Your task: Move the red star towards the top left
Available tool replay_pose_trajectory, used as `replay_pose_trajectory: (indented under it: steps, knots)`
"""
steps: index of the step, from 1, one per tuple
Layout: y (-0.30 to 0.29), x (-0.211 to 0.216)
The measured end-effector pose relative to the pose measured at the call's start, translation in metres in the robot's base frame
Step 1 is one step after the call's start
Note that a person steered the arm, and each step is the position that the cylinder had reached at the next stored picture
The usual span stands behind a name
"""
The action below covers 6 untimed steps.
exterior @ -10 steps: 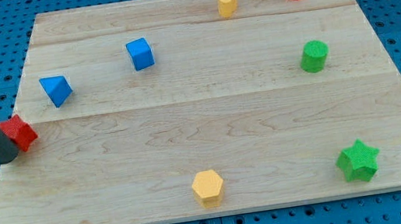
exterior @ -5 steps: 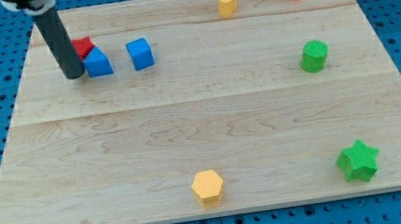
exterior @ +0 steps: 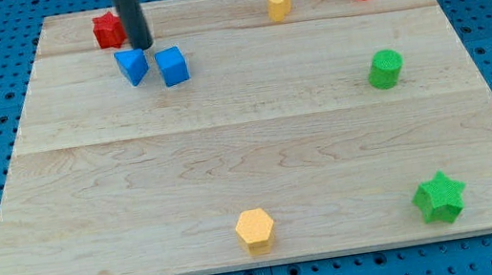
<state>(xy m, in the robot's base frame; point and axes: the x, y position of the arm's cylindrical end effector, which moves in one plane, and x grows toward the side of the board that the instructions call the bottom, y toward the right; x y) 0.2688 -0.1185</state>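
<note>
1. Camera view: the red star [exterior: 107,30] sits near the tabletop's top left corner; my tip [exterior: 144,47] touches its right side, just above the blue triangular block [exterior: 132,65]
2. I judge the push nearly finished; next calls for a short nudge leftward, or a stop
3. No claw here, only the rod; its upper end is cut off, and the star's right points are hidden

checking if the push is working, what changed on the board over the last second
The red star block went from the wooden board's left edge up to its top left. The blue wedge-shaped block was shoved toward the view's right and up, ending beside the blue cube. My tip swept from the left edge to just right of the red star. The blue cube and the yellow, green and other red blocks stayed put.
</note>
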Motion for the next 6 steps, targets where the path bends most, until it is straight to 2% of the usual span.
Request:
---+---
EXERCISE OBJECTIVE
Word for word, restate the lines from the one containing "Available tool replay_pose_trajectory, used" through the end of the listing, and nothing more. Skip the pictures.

ANSWER TO THE PROBLEM
Available tool replay_pose_trajectory, used as `replay_pose_trajectory: (indented under it: steps, knots)`
"""
steps: index of the step, from 1, one per tuple
Layout: y (-0.30 to 0.29), x (-0.211 to 0.216)
The measured end-effector pose relative to the pose measured at the call's start, translation in metres in the robot's base frame
Step 1 is one step after the call's start
Note that a person steered the arm, and each step is the position that the cylinder had reached at the next stored picture
The usual span stands behind a name
"""
The action below covers 6 untimed steps.
exterior @ -10 steps: 
exterior @ -5 steps: 
exterior @ +0 steps: 
<state>(xy m, in the robot's base frame; point and axes: the x, y position of the arm's cylindrical end effector, which moves in one plane, and x grows toward the side of the board that the instructions call the bottom, y toward the right; x y) 0.2688 -0.1185</state>
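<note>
1. Camera view: the red star [exterior: 107,30] sits near the tabletop's top left corner; my tip [exterior: 144,47] touches its right side, just above the blue triangular block [exterior: 132,65]
2. I judge the push nearly finished; next calls for a short nudge leftward, or a stop
3. No claw here, only the rod; its upper end is cut off, and the star's right points are hidden

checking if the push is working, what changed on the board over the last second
The red star block went from the wooden board's left edge up to its top left. The blue wedge-shaped block was shoved toward the view's right and up, ending beside the blue cube. My tip swept from the left edge to just right of the red star. The blue cube and the yellow, green and other red blocks stayed put.
</note>
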Motion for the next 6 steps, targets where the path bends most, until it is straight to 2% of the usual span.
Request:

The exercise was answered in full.